> [What to produce]:
Go over the lines below, and when one contains the word "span", copy it.

> [Supplied data]:
- - -

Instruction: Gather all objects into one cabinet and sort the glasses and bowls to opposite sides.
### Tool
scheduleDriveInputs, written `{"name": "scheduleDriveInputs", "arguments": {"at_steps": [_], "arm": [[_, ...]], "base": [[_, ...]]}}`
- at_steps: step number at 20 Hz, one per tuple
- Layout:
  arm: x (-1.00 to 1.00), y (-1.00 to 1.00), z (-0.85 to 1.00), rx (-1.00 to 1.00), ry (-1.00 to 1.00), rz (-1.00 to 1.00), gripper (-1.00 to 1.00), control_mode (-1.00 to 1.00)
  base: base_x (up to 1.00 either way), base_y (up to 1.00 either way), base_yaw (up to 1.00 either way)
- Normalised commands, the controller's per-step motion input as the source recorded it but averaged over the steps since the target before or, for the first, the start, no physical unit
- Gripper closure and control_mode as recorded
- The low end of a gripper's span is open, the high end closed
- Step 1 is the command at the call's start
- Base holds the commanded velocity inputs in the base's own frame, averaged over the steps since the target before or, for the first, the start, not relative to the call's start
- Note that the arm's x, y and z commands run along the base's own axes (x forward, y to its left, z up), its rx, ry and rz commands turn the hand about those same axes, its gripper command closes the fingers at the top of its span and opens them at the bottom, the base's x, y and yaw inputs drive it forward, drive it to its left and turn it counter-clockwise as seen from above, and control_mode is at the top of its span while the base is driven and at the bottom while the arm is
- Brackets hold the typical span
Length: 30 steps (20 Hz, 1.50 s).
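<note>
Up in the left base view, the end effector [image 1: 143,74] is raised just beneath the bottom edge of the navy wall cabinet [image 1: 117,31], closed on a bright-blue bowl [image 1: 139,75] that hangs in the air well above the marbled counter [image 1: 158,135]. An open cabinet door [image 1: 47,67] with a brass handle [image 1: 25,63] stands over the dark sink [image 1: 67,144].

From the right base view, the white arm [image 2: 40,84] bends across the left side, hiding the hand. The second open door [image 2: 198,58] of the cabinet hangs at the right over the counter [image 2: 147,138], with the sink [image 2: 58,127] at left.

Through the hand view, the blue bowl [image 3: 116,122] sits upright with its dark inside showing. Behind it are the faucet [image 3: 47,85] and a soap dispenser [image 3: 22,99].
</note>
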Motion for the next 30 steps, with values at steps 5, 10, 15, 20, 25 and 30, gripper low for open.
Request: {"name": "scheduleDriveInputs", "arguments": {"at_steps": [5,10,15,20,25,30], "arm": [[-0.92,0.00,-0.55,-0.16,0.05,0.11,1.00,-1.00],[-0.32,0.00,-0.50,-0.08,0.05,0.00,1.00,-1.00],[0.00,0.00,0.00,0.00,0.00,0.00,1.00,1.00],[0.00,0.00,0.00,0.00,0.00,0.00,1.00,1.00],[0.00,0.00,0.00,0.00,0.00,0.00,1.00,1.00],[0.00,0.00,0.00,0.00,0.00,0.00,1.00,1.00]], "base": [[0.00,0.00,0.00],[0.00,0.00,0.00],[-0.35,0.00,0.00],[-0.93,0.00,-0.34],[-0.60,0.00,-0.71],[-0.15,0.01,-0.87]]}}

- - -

> [Task output]:
- The low end of a gripper's span is open, the high end closed
- Note that the arm's x, y and z commands run along the base's own axes (x forward, y to its left, z up), its rx, ry and rz commands turn the hand about those same axes, its gripper command closes the fingers at the top of its span and opens them at the bottom, the base's x, y and yaw inputs drive it forward, drive it to its left and turn it counter-clockwise as seen from above, and control_mode is at the top of its span while the base is driven and at the bottom while the arm is
- Brackets hold the typical span

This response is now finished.